WHAT THE TASK ASKS -> Please repeat, from the entries that follow, the lines from the one containing "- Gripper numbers" through the one containing "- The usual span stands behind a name" exactly, adding nothing.

Stored data entries ->
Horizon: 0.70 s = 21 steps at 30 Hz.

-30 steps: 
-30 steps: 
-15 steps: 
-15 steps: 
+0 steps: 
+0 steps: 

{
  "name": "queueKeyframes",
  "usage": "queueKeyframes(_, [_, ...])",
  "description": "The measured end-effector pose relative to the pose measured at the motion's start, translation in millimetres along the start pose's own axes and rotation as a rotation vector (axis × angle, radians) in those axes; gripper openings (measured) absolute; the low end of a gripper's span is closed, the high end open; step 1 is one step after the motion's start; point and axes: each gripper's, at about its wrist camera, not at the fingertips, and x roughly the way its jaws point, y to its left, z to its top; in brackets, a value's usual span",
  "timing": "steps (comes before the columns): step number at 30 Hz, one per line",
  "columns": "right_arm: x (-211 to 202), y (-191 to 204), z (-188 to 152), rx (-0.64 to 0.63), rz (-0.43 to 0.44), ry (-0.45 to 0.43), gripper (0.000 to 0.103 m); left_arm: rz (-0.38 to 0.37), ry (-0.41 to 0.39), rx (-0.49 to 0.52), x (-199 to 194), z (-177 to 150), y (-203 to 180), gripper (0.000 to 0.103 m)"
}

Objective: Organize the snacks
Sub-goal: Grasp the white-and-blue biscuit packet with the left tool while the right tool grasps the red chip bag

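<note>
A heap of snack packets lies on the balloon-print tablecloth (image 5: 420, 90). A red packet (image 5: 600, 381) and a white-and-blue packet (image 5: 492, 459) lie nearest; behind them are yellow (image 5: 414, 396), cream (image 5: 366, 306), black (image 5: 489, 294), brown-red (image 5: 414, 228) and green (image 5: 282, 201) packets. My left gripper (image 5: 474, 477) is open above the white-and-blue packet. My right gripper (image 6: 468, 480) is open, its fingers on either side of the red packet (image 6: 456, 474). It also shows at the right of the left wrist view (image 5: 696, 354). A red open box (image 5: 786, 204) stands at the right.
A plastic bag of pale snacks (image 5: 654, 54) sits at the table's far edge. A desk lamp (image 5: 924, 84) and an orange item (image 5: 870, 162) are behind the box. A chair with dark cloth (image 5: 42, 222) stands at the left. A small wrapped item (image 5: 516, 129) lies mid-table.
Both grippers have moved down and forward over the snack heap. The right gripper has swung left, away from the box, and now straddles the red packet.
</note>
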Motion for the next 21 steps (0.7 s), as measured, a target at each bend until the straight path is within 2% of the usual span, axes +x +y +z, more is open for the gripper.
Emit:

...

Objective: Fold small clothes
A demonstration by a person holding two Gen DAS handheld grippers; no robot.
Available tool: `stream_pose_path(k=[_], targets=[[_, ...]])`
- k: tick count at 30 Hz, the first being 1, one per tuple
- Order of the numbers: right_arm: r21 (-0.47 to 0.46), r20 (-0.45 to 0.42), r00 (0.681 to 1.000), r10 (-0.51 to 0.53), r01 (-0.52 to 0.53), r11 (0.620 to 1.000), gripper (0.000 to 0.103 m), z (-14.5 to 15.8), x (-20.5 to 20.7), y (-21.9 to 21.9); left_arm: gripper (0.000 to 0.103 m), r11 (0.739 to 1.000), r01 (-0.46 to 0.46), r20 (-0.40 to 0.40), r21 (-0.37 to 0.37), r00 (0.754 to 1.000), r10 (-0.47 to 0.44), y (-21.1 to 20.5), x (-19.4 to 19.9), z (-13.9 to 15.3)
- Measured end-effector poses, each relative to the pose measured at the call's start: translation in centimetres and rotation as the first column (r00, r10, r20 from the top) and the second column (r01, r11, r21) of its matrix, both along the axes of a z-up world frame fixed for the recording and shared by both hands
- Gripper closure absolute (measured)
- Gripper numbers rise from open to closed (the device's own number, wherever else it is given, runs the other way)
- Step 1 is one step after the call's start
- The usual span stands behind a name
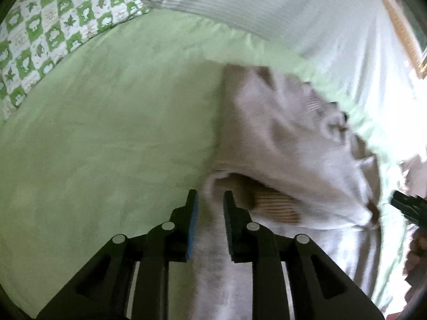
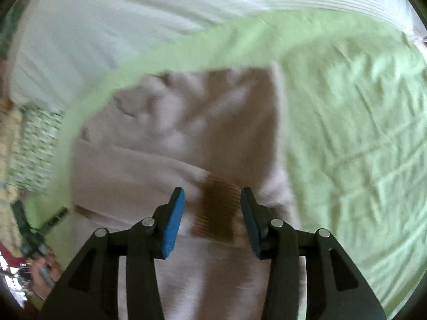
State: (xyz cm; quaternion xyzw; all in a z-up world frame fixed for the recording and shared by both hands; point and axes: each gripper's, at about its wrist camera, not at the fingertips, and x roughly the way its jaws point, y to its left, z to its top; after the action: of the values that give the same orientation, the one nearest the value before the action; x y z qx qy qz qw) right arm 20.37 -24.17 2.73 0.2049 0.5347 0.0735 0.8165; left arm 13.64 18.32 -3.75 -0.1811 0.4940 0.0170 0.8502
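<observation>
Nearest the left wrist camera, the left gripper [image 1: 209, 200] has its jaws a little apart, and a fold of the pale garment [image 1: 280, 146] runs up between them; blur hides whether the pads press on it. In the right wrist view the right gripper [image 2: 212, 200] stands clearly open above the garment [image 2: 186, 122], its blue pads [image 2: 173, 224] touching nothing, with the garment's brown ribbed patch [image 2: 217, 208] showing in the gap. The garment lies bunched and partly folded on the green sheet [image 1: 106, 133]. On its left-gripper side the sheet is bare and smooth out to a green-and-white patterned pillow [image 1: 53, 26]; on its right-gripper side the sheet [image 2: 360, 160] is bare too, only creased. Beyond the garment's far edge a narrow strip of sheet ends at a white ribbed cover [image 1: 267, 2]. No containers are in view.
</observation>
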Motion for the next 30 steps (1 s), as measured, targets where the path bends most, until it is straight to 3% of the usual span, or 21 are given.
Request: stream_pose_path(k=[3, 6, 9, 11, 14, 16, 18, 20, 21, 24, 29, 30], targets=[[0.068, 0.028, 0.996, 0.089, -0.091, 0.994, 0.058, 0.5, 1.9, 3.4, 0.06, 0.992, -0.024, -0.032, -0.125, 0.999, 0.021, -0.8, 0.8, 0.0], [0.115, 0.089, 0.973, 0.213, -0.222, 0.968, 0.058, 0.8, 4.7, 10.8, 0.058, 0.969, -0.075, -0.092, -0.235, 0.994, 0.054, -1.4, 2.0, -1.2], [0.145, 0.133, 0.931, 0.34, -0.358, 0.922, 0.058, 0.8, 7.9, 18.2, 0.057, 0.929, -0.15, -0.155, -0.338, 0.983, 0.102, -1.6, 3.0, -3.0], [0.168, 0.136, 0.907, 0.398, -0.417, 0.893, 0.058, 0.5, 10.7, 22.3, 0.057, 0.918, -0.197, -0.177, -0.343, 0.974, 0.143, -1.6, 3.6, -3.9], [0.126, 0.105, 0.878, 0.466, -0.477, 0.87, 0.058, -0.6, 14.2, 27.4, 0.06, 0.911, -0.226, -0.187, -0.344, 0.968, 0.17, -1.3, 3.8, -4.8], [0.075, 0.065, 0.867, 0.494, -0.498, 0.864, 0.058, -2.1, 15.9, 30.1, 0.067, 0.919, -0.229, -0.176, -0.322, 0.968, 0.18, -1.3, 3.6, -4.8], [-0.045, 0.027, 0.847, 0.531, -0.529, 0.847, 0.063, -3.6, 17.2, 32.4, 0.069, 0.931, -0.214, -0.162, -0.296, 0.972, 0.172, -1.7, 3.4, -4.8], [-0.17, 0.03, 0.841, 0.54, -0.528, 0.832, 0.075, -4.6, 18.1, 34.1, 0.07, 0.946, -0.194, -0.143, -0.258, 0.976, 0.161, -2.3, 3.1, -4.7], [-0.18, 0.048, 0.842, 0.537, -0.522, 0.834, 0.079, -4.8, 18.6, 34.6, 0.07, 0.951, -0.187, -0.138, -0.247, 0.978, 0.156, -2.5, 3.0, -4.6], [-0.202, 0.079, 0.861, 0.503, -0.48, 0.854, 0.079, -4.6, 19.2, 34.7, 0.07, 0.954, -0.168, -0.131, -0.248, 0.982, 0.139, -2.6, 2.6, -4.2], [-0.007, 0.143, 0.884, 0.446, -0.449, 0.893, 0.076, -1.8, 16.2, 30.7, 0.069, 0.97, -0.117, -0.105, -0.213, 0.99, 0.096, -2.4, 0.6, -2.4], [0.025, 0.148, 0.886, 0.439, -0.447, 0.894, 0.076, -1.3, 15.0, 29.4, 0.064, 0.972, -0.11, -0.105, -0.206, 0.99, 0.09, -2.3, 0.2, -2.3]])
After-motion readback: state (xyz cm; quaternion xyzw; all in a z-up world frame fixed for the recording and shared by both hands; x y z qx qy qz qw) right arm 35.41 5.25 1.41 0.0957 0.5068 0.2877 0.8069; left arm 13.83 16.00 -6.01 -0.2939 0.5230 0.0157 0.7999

ANSWER SPACE ->
- Gripper numbers rise from open to closed (the device's own number, wherever else it is given, runs the other way)
- Step 1 is one step after the call's start
- The usual span stands behind a name

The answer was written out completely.